85 "Dat wide onploken behagene Gods." Compare note 53.
86 It will be seen that this is another aspect of that balanced life of action and fruition described in The Adornment of the Spiritual Marriage, which parallels on the human plane the essentially static and personally dynamic aspects of the Divine life. Compare note 66.
87 This ancient simile for the union of the soul with God is constantly used by Ruysbroeck. It goes back at least to the fourth century A.D.; being found in the sermons of St Macarius. Ruysbroeck probably took it from St Bernard (De diligendo Deo, cap. 10), or possibly Richard of St Victor (De Quatuor Gradibus Violentae Charitatis).
88 "Hi gheeft hem in dat wesen der sielen, dar der sielen crachten, boven redene, gheenvoldicht sijn en ghedaghen die overforminghen Gods eenvoldigher wijs."
Reason, will and love must here be fused in one simple state, in order that they may apprehend the Unity in which an wisdom, love and will are resumed. This doctrine of self-simplification was well understood by the Platonic mystics and has passed from them into the Christian tradition. Thus Plotinus says, "The soul must ascend to the principle which is in herself, and become one instead of many, in order that she may contemplate the Principle of all things, and the One." (On the Good, or the One.)
89 The Flemish word "instaerne," which Ruysbroeck here uses, conveys the idea of an absorbed inward gazing, for which we have no exact expression in English.
90 "Staende in syn abijt." This phrase has puzzled all translators, from Surius onwards.
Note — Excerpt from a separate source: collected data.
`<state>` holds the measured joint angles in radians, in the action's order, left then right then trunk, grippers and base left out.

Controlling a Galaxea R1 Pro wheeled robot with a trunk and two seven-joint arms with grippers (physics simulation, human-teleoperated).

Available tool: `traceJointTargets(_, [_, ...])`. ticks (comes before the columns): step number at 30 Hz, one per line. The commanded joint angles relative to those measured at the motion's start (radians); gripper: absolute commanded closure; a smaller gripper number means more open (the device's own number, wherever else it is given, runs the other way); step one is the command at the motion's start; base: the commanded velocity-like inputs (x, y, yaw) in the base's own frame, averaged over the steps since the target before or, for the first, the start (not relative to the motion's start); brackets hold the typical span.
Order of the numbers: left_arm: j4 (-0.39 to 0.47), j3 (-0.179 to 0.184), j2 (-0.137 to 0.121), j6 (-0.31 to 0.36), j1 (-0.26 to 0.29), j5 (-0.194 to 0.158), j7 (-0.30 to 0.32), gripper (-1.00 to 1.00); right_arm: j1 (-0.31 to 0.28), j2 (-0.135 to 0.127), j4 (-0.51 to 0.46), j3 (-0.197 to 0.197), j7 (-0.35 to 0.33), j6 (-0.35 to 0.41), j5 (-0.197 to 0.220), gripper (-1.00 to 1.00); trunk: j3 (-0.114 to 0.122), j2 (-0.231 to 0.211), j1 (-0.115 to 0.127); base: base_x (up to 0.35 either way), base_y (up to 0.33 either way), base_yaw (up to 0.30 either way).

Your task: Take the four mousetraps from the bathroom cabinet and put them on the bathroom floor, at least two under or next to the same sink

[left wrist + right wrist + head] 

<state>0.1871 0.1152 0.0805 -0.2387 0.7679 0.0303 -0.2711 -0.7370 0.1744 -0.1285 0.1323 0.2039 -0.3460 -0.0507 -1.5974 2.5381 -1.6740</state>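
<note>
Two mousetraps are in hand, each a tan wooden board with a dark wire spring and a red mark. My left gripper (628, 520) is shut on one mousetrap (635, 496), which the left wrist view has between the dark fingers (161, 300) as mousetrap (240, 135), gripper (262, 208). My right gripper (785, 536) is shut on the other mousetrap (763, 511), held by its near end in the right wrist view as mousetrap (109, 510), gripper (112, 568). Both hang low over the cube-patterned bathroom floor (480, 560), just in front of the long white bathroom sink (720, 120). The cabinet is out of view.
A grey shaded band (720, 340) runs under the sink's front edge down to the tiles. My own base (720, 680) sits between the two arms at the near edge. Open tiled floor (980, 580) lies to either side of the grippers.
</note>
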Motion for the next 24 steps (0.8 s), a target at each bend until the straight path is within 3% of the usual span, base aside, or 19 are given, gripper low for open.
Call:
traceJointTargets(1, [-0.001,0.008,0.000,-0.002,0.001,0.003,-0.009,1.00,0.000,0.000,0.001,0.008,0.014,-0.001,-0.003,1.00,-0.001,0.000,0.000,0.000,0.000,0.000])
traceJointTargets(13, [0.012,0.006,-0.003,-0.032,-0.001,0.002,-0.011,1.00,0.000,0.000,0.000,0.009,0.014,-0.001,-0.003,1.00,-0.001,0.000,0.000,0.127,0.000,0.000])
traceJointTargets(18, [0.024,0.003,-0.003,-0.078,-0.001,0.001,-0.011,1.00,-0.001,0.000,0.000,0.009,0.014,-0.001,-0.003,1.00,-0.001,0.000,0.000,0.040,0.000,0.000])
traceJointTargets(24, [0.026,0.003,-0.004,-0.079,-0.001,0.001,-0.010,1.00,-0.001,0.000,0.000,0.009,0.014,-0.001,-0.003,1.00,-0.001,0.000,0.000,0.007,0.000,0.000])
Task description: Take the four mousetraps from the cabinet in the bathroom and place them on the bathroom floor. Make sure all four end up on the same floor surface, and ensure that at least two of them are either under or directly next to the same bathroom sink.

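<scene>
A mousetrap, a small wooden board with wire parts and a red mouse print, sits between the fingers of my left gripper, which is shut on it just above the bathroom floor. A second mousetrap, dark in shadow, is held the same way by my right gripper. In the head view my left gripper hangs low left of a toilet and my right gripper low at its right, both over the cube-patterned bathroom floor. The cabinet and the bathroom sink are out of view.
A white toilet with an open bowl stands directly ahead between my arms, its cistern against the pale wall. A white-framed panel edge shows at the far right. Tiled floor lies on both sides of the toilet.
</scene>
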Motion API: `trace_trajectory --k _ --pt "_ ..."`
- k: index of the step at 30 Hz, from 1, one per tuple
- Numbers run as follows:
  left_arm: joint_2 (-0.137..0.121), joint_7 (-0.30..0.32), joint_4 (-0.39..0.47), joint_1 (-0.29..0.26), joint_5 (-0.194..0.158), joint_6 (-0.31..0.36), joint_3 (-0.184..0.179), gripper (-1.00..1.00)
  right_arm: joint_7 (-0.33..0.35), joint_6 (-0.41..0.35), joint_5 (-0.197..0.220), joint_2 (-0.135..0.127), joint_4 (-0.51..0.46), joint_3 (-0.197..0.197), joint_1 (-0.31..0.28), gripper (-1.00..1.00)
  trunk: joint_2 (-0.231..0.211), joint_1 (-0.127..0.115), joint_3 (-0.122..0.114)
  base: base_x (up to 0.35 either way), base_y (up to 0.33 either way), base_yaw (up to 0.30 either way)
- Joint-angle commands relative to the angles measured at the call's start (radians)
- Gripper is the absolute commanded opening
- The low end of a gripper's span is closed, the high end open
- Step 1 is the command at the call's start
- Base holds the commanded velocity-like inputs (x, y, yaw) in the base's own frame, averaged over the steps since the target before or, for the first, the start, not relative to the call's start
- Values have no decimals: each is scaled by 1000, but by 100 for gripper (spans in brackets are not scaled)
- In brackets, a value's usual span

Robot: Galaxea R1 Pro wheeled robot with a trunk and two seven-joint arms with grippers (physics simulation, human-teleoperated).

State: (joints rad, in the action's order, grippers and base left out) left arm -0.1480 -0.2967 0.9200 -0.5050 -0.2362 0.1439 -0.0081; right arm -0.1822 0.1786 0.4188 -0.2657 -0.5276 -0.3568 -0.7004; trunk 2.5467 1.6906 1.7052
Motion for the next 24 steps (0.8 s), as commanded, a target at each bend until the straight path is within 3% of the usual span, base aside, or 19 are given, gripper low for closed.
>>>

Taken with its context, it seems to mean that the self's ascent to the heights of Divine fruition does not entail any impoverishment of the lower levels of existence. The senses, the intellect, the normal religious faculty, each continue to exist "in their own place." This is another statement of the profound truth insisted upon in The Sparkling Stone: that the completed life of man, like that of its Pattern Christ, is both active and contemplative, both human and divine"living wholly in God where we possess our blessedness, and wholly in ourselves where we exercise ourselves in love to God."